According to one embodiment of the application, with reference to shown in figure 1 and Fig. 2, the unit of X-band Optically controlled microwave four of this programme
Line array, including medium substrate 5, element antenna 1 and constant power distributor.
The bottom of medium substrate 5 is provided with 50 ohm of sub-miniature A connectors 6 being connected with the constant power distributor, is easy to integrated phase
Chip is moved, one beam scanning is realized to improve.The medium sheet materials of material Rogers RT-duroid 6100 of medium substrate 5, its
Dielectric constant is 10.2, thickness 0.635mm, loss angle tangent 0.023.
Constant power distributor is fixed on the bottom on a surface of medium substrate 5, and constant power distributor is by the three of two series connection
The power splitter 4 of level one-to-two is composed in series.
Element antenna 1 guides a period of time 2 into and positioned at the excitation a period of time 3 for guiding the end of a period of time 2 into by what is neatly sorted from top to bottom
Composition, the excitation a period of time 3 of two power splitters 4 respectively with two element antennas 1 are connected.
Reflection a period of time 7 is provided with another surface of medium substrate 5, electromagnetic wave is reflected, improved by reflection a period of time 7
The figuration precision of antenna pattern main beam, i.e., the directional diagram that antenna array is radiated to the face are reflected, and reduce the energy of antenna
Amount loss.
Guide a period of time 2, reflector into and encourage the parameter between a period of time 3 as follows:
Operation wavelength of the electromagnetic wave in medium substrate 5 be:
Wherein εeFor the relative dielectric constant of medium substrate 5, c is the free space light velocity, f0For the centre frequency of antenna, λg
For the operation wavelength of electromagnetic wave in media as well.
Spacing between adjacent cells antenna 1 is:
Wherein c is the free space light velocity, and f is that the centre frequency f of medium substrate 5 is 10GHz.
Spacing h1 between reflector and excitation a period of time 3 is 0.25 λg, excitation a period of time 3 and guide a period of time 2 and adjacent into
The spacing d guided between a period of time 2 is 0.2 λg, wherein λgFor operation wavelength of the electromagnetic wave in medium substrate 5.
Guide the patch length l1=0.45 λ in a period of time 2 intog, wherein λgFor operation wavelength of the electromagnetic wave in medium substrate 5.
Encourage the patch length l2=0.5 λ in a period of time 3g, wherein λgFor operation wavelength of the electromagnetic wave in medium substrate 5.
The size for reflecting a period of time 7 is 60mm*25.5mm.

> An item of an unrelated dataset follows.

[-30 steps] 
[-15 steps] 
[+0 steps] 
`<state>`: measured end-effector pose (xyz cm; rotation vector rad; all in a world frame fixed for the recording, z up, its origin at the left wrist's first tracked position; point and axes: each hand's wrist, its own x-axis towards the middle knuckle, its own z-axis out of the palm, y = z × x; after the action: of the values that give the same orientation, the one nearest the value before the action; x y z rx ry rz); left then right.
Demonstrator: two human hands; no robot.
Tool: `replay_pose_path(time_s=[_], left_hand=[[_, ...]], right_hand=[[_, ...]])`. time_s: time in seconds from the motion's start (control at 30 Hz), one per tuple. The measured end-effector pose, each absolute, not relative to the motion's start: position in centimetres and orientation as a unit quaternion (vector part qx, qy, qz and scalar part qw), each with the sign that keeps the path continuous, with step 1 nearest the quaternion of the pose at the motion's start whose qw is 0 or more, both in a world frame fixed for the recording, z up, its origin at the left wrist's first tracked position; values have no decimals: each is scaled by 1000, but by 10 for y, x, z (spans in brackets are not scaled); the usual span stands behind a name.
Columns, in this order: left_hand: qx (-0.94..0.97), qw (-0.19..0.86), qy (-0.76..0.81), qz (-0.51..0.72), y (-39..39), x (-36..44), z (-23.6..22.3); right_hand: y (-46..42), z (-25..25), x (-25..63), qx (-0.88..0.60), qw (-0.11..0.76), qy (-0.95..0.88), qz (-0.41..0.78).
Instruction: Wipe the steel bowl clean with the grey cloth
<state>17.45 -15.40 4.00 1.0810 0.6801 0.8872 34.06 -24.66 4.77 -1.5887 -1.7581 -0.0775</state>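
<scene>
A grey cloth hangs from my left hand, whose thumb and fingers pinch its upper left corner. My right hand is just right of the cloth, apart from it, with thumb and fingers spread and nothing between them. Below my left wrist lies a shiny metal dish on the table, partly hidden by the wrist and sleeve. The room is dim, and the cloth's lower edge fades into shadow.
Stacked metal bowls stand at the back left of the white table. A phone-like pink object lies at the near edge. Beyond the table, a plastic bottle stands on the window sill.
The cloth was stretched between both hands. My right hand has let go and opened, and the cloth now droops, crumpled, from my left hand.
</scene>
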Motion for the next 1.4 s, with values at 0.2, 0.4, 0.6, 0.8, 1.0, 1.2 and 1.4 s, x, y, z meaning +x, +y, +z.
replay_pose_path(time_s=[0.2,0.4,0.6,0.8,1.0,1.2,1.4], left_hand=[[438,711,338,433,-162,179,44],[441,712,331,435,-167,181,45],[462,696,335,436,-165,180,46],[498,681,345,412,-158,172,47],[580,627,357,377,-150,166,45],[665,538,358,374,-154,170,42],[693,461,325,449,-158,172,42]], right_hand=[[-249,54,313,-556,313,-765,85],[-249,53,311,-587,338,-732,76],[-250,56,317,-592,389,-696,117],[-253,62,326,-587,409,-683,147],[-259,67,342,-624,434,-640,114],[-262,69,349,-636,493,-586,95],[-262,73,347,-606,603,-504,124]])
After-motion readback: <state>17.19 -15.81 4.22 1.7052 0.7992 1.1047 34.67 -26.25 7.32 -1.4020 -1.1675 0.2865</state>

With reference to figure 3, the element antenna 1 and power splitter 4 on the surface of medium substrate 5 one by parameter L, W, l1, l2, w2, h1, h2,
D, s, la, la1, wa, lb, lb1, wb, lc and wc determine, this 17 parameter values be respectively 60mm, 46mm, 5mm, 5mm, 1.8m,
1.8mm、3mm、2.26mm、0.5mm、2.8mm、2.78mm、0.5mm、7.5mm、7.5mm、1.65mm、7.5mm、1mm;Medium base
The parameter in reflection a period of time 7 of the another side of plate 5 is L and w1, and the two parameter values are respectively 60mm, 25.5mm.

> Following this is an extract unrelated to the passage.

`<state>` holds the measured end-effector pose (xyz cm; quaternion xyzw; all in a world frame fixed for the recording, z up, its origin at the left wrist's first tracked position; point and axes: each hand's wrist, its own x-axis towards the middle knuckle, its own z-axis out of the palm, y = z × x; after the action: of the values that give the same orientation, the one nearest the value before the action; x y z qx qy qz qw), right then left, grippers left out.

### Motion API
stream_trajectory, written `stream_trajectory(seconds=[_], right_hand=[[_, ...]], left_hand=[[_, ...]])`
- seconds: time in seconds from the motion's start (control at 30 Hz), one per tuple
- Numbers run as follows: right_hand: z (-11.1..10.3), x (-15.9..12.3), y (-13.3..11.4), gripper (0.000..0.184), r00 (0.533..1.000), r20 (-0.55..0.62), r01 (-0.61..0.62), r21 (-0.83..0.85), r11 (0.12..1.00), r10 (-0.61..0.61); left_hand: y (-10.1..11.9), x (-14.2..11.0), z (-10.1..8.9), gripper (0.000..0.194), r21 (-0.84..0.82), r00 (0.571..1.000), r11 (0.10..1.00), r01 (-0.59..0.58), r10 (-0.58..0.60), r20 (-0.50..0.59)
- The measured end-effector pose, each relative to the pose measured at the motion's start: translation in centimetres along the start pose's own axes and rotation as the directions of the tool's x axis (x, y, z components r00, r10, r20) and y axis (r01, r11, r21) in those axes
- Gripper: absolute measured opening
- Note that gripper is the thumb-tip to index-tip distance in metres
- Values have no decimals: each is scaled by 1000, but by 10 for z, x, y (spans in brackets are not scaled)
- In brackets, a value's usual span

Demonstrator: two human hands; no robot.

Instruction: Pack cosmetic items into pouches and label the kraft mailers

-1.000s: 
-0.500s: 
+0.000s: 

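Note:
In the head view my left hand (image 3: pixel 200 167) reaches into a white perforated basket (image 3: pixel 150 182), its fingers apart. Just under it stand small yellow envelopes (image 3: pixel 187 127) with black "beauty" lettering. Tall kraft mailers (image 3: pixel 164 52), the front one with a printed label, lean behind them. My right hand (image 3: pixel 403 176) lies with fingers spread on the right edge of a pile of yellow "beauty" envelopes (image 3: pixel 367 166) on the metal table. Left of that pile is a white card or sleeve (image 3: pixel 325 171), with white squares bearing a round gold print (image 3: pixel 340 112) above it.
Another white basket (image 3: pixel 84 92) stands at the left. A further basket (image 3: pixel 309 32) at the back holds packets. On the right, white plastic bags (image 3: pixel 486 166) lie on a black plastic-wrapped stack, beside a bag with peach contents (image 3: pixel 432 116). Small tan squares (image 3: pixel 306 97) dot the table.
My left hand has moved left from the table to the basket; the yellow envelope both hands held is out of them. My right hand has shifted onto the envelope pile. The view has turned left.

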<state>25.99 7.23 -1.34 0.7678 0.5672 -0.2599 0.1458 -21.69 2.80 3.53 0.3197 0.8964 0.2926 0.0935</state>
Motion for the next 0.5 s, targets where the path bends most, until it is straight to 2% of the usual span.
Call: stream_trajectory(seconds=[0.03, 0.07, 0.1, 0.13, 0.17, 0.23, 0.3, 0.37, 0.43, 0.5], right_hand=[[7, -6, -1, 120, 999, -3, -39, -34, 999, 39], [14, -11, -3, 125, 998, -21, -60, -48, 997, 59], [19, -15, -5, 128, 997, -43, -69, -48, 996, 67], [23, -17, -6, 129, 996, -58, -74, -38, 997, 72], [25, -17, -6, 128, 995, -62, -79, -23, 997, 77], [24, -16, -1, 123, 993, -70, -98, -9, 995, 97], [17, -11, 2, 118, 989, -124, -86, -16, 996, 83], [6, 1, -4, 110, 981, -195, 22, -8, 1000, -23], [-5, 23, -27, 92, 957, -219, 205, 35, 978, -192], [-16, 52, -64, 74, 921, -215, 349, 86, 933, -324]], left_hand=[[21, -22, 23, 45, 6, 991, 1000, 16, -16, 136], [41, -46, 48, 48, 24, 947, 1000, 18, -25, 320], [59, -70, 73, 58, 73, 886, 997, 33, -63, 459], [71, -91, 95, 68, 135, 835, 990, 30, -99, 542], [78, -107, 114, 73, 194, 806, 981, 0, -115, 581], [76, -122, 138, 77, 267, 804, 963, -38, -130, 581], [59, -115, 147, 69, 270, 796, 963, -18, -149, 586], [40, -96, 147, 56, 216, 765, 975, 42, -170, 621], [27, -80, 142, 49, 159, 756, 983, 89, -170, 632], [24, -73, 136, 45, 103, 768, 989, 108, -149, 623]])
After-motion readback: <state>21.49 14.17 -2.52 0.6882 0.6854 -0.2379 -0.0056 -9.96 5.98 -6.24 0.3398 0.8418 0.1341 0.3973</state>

Contrasted with reference to figure 4 and Fig. 5, Fig. 4 for the emulation of the unit line array of X-band Optically controlled microwave four and test reflectance factor
Figure.As can be seen from the figure as reflectance factor S11≤- 10dB, the frequency range corresponding to simulation result is 10.1GHz-
11.5GHz, S11 minimum value are -23dB;Frequency range corresponding to test result is 10.0GHz-11.2GHz, and S11 is most
Small value is -20dB, and the two relative bandwidth is more or less the same.Resonant frequency point corresponding to simulation result is 10.7GHz, simulation result
Corresponding resonant frequency point is 10.55GHz.Generally the two is more or less the same, but the two has necessarily from oscillogram
Deviation, it is caused the reason for extraneous factor and sub-miniature A connector when making mainly due to antenna, measurement.Fig. 5 is X-band light
The gain diagram of the unit line array of phased array four is controlled, as can be seen from the figure its maximum gain is 8dB.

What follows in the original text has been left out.